To evaluate megakaryocyte size and ploidy, using Feulgen staining and microspectrophotometry, in adult dogs with normal platelet count.

ANIMALS

Group A contained 8 and group B contained 11 adult dogs.

PROCEDURE

Megakaryocytes were evaluated by light microscopy and staged according to maturation status. Stage-III megakaryocytes were measured and mapped for future relocation.
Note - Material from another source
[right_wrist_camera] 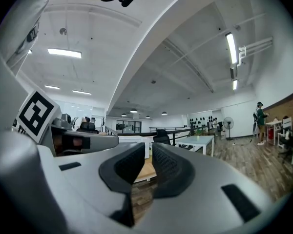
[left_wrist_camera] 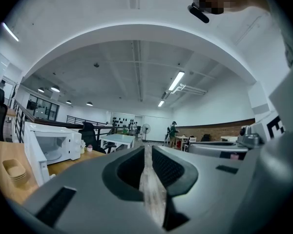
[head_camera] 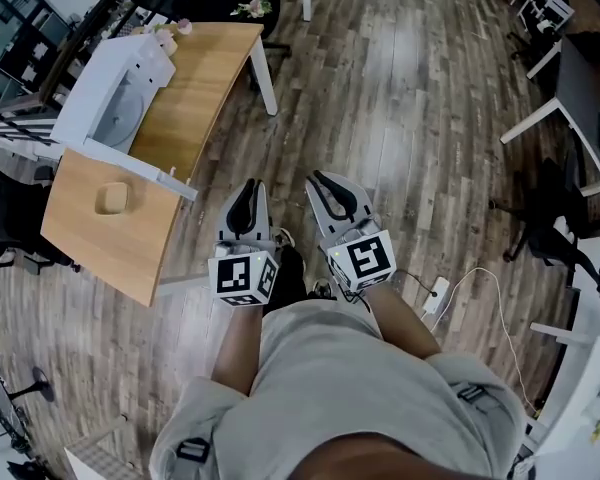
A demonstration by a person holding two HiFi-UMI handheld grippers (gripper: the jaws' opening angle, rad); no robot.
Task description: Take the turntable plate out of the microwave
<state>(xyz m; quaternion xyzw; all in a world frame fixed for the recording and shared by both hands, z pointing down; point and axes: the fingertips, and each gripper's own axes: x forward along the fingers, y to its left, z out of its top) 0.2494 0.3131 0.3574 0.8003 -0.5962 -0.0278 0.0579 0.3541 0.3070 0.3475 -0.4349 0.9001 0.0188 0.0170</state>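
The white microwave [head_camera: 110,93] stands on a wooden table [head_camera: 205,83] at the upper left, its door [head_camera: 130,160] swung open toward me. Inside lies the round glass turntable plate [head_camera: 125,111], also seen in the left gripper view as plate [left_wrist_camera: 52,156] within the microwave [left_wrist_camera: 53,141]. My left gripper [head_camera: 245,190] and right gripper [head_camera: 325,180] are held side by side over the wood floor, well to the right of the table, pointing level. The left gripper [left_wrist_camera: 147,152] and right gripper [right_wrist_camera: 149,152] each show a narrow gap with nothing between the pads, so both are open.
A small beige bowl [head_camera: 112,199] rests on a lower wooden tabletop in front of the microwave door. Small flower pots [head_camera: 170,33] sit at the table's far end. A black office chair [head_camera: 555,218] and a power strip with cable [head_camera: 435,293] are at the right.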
Bone marrow aspirates were destained and restained, using the Feulgen method. Previously identified stage-III megakaryocytes were measured for DNA content, using microspectrophotometry.

RESULTS

Megakaryocyte size correlated with ploidy values, and mean sizes within ploidy groups were significantly (P < 0.05) different from each other for both groups. The model ploidy value of stage-III megakaryocytes, which represented 18% of the total megakaryocyte population of the combined groups, was 32N. This is in contrast to results of flow cytometric studies, which indicated that the modal ploidy value for all canine megakaryocytes was 16N.

CONCLUSIONS

Reasons for the disparate results between microspectrophotometric techniques and flow cytometry include maturation stage of the megakaryocyte population evaluated and percentage of megakaryocytes within that maturation stage. Flow cytometric methods, which evaluate all megakaryocytes detectable by antibody, may include cells still capable of DNA synthesis, resulting in a shift in the observed modal ploidy value. Recognition of the difference between canine and human megakaryocyte ploidy distribution is important, particularly in studies in which the dog is used as an animal model for human megakaryocytopoiesis.